* _What you should do_: Take from the data every line in which the word "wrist" is found.

* _Information supplied_:

───

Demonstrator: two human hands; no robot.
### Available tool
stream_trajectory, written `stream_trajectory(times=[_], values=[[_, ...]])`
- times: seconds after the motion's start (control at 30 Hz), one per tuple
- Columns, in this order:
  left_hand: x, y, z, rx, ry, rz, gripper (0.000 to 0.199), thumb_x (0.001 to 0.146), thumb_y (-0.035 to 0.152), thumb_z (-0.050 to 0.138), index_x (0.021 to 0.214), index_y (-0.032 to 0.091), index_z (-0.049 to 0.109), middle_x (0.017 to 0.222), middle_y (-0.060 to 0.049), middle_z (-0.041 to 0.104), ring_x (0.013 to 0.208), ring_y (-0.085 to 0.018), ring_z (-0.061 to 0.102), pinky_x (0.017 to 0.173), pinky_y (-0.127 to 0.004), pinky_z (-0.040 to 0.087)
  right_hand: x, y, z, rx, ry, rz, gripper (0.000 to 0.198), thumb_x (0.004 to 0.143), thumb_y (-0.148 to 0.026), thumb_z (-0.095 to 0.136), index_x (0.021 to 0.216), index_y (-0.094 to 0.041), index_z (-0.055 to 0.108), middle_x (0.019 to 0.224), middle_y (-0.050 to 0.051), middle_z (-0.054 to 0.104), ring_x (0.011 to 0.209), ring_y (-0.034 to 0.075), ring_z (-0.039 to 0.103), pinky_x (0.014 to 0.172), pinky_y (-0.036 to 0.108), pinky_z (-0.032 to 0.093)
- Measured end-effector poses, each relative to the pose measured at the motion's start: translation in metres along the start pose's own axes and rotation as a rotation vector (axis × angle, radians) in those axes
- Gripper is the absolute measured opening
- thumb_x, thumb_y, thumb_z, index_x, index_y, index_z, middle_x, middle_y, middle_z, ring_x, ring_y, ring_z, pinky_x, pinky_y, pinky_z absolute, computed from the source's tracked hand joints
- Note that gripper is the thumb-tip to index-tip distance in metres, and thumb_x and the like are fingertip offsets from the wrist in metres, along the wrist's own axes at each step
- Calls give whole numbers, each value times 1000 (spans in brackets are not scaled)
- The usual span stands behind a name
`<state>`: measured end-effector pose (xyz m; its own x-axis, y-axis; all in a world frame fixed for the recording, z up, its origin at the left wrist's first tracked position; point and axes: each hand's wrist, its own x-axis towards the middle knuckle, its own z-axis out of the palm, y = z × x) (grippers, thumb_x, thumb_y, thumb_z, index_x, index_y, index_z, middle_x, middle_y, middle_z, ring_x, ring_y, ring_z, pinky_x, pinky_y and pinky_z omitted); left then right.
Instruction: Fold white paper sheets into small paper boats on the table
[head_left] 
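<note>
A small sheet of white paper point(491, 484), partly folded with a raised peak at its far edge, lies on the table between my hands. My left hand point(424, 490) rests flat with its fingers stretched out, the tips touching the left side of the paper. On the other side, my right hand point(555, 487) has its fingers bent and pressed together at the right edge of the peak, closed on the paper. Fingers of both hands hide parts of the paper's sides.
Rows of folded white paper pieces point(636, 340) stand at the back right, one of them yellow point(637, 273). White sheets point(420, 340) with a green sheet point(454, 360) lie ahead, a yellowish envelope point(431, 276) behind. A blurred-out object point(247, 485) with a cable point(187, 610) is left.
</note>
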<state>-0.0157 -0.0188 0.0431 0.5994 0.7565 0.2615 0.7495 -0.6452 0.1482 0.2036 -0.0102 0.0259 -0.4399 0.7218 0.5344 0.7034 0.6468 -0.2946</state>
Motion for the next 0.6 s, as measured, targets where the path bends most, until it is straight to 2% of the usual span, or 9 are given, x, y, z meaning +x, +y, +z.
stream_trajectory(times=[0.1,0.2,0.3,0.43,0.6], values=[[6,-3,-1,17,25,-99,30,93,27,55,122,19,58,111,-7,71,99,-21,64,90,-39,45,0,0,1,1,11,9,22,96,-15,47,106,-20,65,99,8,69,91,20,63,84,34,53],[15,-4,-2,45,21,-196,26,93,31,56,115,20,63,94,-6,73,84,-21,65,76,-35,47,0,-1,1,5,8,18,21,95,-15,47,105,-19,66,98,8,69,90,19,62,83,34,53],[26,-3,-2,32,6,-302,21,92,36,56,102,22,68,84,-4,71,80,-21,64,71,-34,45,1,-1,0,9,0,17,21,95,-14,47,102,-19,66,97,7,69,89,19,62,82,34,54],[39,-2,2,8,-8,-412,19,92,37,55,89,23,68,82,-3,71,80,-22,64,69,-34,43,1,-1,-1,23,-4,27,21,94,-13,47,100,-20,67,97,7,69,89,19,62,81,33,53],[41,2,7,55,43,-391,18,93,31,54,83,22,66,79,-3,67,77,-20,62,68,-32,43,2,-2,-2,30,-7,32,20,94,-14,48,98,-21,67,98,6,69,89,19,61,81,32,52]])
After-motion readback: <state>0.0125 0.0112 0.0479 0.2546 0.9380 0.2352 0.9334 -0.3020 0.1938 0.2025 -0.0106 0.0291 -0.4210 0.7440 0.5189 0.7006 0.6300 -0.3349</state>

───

* _Response to this exercise_:
- Note that gripper is the thumb-tip to index-tip distance in metres, and thumb_x and the like are fingertip offsets from the wrist in metres, along the wrist's own axes at each step
`<state>`: measured end-effector pose (xyz m; its own x-axis, y-axis; all in a world frame fixed for the recording, z up, its origin at the left wrist's first tracked position; point and axes: each hand's wrist, its own x-axis towards the middle knuckle, its own z-axis out of the palm, y = z × x) (grippers, thumb_x, thumb_y, thumb_z, index_x, index_y, index_z, middle_x, middle_y, middle_z, ring_x, ring_y, ring_z, pinky_x, pinky_y and pinky_z omitted); left then right.

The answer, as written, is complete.